Security guards, IED detection
Saving one of the most interesting for last…
SenseMaker technology is currently being integrated into specific handheld devices to allow for anomaly-tagging in particular environments.
For example, airport security personnel see and tag quickly any event or situation they think important. (In previous systems, this would be discouraged – any situation you reported would require investigation, paperwork, interviews, etc) Much of the material tagged is small-scale and results in nothing significant, but the personnel become used to lots of quick and easy tagging of events. The pre-hoc, post-hoc approach means that after an incident actually happens, it’s possible to build patterns of prior tagging that can lead to events.
Subsequently, similar patterns of tagging can generate real-time alerts to the hand-held devices triggering higher levels of observation, but without generating self-fulfilling states of unease.
The approach is being looked at around IEDs in Afghanistan and security guards in London.
One application suggested was also to spot bottle-necks of visitors and other hiccups around the 2012 Olympics – volunteers working around the village and events halls could use these to report all sorts of infrastructure elements that would allow for fast (and often cheap and easy) resolutions.
There was naturally far more than this, but this post should give you a sense.
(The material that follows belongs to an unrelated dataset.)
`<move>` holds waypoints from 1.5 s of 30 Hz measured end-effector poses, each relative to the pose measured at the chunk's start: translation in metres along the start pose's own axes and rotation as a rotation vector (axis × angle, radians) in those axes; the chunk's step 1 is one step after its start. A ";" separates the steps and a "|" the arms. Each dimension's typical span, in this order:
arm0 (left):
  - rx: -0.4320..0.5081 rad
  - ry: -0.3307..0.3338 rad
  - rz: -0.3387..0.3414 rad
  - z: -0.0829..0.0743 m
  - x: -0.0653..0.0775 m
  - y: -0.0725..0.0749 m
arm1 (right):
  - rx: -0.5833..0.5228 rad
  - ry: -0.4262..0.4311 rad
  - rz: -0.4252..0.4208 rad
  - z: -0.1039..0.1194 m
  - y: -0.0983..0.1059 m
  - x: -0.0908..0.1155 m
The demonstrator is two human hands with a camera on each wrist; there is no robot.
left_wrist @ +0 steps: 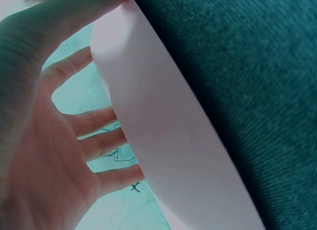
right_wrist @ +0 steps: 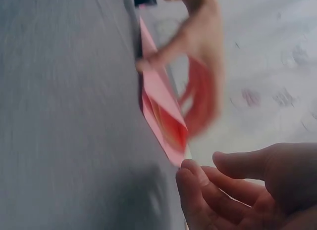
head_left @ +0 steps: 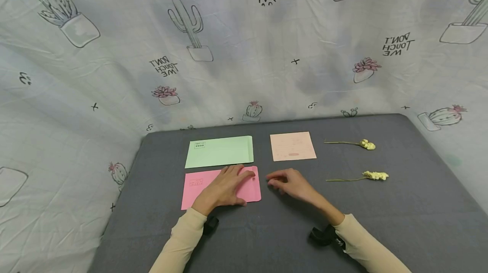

If you were at one of the sessions and spotted other elements, please add your comments, as I’m sure I missed much…
And I’d like to say a personal thank you to the Narrate family there – including Ron, engagement facilitator (including employees, pupils and cross-cultural programmes); Jim, communications supremo (including UN agencies, local and central government); Meg, all-round facilitator and speaking coach. The organisation of the whole piece was run, as always, with charm and efficiency (a rare combination) by Anne.